— Task details —
Write only the number of lines in the records beneath that hold "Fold".

— Extracted data entries —
>>>>
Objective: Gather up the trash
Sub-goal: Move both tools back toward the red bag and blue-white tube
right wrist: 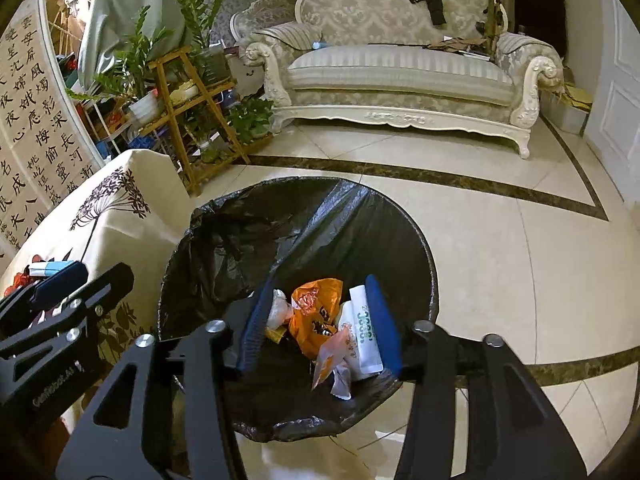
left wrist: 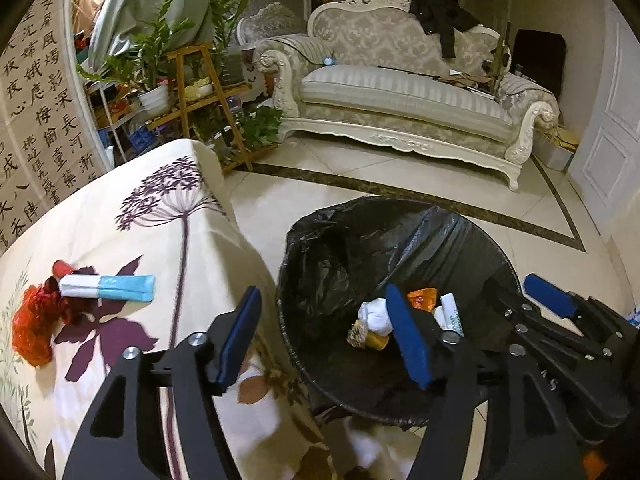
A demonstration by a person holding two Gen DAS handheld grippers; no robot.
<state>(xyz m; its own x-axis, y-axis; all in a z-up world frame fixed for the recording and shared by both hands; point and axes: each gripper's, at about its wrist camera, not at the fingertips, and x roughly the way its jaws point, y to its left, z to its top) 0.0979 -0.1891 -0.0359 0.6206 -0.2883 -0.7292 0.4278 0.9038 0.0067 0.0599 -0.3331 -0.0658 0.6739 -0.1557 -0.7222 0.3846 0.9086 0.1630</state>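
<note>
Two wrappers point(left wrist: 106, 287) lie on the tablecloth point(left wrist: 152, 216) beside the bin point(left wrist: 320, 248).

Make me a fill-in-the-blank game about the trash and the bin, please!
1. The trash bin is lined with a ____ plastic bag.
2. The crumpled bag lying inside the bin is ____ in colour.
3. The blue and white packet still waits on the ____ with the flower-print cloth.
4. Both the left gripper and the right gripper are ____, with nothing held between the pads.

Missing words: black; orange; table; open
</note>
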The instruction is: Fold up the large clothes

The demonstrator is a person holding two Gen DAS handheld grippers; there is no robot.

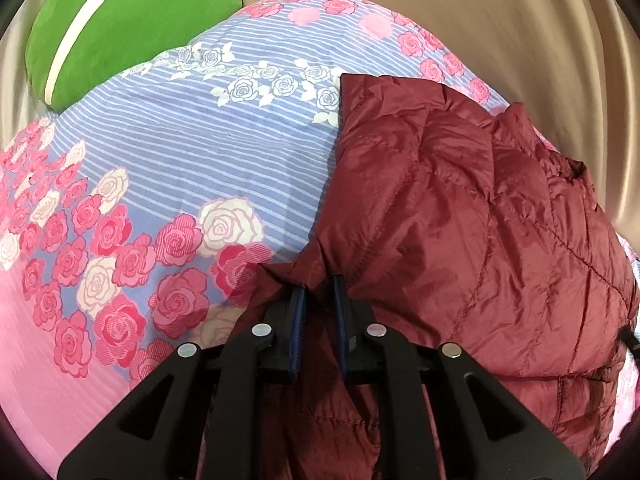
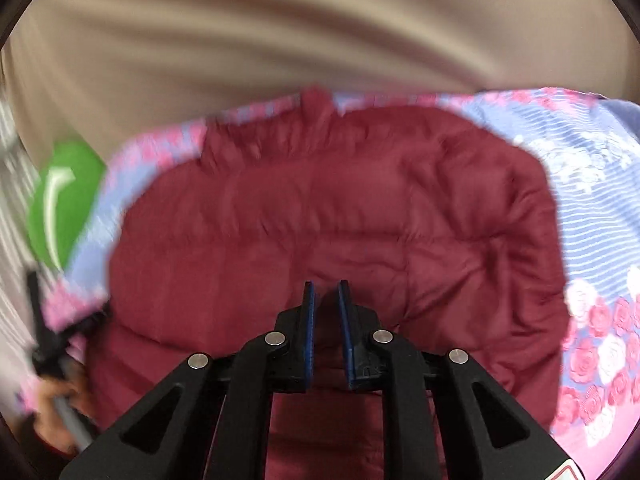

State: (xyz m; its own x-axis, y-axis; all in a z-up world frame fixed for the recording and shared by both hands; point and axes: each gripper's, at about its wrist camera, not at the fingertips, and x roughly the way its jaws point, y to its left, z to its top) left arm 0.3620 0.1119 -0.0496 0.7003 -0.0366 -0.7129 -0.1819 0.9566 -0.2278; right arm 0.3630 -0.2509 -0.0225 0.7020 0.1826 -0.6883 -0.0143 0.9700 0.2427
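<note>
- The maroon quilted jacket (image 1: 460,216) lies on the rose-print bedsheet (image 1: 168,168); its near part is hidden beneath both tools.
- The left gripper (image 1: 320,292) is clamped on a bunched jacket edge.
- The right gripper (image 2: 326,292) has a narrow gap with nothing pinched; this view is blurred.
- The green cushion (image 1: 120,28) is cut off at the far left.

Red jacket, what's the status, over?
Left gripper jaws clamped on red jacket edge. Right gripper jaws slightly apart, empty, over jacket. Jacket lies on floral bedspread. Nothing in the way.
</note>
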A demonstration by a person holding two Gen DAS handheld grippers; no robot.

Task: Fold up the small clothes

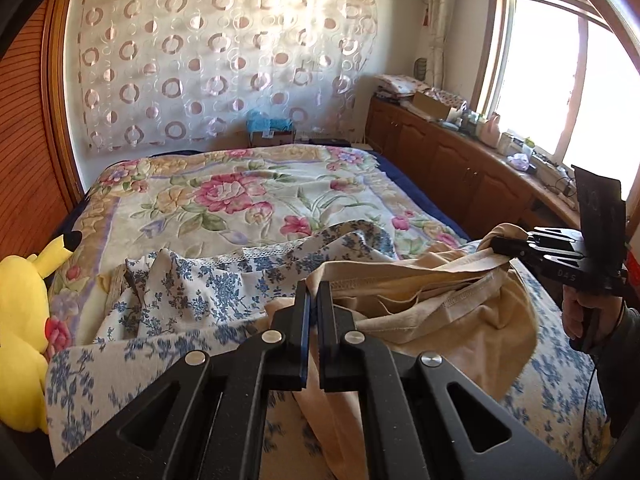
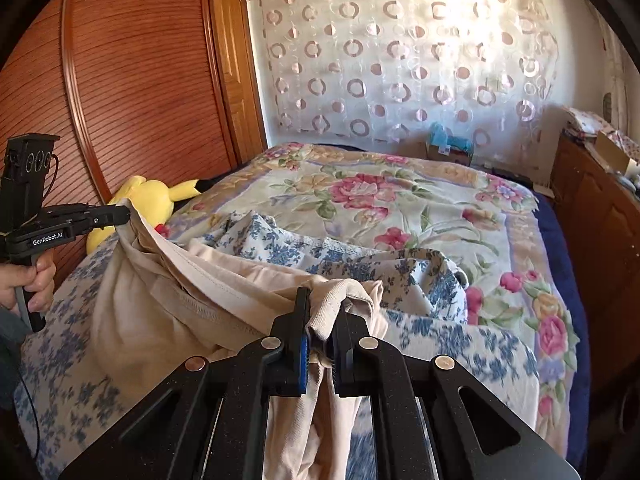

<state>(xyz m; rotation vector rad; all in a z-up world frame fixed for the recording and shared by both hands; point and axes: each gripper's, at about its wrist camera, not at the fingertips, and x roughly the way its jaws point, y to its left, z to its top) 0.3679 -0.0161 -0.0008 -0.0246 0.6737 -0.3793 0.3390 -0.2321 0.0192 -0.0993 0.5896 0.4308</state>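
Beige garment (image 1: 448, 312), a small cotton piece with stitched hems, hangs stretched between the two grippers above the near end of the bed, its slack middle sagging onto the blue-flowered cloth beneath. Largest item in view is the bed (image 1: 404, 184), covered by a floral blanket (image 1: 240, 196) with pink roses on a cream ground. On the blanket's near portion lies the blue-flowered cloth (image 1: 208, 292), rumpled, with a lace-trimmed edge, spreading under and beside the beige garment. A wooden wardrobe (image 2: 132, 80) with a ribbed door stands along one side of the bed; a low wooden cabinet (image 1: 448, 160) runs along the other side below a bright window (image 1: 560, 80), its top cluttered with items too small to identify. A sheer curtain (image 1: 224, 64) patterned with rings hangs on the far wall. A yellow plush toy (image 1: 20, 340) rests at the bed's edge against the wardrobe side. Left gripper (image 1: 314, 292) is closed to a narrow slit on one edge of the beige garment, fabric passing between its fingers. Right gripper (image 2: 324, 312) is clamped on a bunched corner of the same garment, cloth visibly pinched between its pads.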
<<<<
— Task answer —
2